◆ WHAT THE EXERCISE ASKS:
Go through the data below and copy each line that includes "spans".

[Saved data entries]

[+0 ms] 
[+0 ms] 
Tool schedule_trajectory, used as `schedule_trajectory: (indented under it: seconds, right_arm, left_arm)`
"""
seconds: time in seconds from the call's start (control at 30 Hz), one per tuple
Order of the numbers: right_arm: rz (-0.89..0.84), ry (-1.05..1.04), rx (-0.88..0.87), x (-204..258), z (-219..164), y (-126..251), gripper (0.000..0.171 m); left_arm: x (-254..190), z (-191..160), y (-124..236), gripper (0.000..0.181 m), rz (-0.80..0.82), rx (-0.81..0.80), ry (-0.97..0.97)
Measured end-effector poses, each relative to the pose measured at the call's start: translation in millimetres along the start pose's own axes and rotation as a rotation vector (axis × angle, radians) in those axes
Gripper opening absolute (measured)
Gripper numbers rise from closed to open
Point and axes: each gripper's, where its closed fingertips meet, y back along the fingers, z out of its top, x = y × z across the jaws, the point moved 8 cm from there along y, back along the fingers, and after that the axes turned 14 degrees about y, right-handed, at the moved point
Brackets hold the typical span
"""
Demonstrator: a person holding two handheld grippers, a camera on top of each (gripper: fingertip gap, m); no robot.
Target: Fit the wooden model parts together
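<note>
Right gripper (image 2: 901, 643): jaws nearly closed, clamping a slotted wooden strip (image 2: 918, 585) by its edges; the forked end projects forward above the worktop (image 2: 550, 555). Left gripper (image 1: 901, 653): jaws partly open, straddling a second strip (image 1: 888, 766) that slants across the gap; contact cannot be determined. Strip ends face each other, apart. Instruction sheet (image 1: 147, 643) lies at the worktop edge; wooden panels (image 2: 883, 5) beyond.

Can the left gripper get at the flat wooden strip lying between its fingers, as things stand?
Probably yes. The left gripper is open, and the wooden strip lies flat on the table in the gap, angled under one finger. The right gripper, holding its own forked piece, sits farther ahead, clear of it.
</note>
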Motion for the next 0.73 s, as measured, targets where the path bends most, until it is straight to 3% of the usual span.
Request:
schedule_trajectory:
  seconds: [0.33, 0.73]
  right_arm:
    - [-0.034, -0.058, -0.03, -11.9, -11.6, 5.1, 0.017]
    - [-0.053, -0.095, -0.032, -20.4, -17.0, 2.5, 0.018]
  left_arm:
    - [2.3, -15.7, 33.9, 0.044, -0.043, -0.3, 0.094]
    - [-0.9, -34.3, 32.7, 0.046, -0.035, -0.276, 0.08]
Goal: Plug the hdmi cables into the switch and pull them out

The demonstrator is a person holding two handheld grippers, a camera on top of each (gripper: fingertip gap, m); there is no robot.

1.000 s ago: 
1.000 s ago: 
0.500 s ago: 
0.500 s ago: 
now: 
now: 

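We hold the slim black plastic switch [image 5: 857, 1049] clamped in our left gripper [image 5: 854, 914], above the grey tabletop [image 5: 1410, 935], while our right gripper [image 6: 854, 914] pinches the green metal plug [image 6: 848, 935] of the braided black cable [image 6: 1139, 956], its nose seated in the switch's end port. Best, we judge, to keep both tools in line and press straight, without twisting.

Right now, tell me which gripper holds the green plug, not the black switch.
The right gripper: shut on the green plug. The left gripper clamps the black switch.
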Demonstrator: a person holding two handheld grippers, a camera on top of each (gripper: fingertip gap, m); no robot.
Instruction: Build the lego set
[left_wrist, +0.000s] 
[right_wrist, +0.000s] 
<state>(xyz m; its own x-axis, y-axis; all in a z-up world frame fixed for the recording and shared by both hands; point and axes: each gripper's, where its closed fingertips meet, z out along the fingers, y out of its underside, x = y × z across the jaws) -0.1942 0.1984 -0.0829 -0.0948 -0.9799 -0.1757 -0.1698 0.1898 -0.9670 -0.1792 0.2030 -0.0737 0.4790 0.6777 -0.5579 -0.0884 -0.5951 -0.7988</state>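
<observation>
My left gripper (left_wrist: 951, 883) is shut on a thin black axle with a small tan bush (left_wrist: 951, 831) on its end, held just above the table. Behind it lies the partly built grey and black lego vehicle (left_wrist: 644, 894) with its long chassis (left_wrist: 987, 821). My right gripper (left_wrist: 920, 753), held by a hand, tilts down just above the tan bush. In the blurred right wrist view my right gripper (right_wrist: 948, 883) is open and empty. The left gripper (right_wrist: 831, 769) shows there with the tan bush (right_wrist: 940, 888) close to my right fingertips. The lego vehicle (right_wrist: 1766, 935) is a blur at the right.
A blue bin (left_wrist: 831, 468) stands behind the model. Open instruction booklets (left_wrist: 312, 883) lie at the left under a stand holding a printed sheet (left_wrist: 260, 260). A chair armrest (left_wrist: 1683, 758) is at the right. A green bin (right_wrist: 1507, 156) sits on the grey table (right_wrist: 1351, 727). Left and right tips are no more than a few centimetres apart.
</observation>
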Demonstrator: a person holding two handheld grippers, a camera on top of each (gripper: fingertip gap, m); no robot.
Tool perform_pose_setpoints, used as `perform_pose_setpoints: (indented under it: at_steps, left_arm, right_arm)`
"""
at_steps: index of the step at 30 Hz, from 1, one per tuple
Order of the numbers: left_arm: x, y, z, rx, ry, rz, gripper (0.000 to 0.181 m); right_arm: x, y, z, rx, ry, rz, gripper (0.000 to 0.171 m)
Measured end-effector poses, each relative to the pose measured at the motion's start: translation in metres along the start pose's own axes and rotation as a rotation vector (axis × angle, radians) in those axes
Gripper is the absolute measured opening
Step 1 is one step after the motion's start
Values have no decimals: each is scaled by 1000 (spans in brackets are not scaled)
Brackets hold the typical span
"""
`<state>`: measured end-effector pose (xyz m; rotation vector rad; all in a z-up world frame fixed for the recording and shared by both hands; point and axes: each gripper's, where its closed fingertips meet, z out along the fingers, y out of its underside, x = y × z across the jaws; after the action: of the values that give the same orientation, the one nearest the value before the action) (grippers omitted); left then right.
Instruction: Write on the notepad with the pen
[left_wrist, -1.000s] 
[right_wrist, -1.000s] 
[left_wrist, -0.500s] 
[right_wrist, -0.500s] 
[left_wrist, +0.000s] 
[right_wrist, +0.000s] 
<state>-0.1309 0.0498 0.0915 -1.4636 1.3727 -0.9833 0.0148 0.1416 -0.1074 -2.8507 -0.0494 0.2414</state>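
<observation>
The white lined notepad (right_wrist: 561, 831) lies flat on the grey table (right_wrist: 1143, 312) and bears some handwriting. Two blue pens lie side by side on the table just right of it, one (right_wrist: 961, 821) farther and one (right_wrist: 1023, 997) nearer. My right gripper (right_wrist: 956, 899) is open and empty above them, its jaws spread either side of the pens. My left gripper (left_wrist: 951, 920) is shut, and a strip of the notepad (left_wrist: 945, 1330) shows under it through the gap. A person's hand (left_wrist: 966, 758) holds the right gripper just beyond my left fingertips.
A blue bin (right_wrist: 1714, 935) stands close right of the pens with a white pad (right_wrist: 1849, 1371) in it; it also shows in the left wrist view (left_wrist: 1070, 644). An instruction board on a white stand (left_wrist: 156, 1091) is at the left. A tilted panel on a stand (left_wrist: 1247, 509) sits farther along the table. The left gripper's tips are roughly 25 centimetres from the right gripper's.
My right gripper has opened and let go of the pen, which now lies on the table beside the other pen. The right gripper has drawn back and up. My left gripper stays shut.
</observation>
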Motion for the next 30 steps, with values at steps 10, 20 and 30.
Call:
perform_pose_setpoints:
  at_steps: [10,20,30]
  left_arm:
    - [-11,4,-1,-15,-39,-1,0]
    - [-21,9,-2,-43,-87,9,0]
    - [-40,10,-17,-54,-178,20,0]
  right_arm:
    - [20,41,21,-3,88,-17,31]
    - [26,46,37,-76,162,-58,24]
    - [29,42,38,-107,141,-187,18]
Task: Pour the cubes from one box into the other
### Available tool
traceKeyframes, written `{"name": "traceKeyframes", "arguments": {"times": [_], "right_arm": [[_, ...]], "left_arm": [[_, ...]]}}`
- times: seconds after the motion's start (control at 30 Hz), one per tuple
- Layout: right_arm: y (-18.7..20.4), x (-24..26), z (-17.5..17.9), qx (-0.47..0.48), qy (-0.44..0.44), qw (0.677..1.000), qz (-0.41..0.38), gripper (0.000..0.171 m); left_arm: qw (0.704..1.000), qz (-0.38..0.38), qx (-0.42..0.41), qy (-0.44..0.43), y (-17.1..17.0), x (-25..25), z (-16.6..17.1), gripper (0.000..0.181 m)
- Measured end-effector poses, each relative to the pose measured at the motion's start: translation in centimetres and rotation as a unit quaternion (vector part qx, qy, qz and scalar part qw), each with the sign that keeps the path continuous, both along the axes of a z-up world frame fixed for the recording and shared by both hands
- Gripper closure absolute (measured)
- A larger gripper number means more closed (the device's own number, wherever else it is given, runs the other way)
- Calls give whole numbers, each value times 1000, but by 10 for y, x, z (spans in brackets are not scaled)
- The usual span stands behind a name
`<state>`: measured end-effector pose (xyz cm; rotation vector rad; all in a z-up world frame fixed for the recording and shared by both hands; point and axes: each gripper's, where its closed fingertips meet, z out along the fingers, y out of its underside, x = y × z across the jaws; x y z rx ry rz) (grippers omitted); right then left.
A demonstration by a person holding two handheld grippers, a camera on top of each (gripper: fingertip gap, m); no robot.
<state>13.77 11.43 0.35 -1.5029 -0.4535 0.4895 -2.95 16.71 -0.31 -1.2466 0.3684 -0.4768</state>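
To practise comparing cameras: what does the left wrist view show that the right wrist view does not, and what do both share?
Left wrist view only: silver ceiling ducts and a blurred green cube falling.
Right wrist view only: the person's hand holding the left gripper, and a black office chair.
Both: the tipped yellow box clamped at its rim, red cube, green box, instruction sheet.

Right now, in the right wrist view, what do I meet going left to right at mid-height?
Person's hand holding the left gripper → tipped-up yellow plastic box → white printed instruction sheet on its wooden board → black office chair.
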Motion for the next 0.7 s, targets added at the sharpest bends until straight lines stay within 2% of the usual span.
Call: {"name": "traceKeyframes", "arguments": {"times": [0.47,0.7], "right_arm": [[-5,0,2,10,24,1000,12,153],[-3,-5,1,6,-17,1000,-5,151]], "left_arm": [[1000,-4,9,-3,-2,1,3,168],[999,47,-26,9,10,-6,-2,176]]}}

◆ OUTPUT OF THE TASK:
Values have no decimals: each is scaled by 1000 (spans in brackets are not scaled)
- Calls give whole numbers, each value times 1000, but by 10 for y, x, z (spans in brackets are not scaled)

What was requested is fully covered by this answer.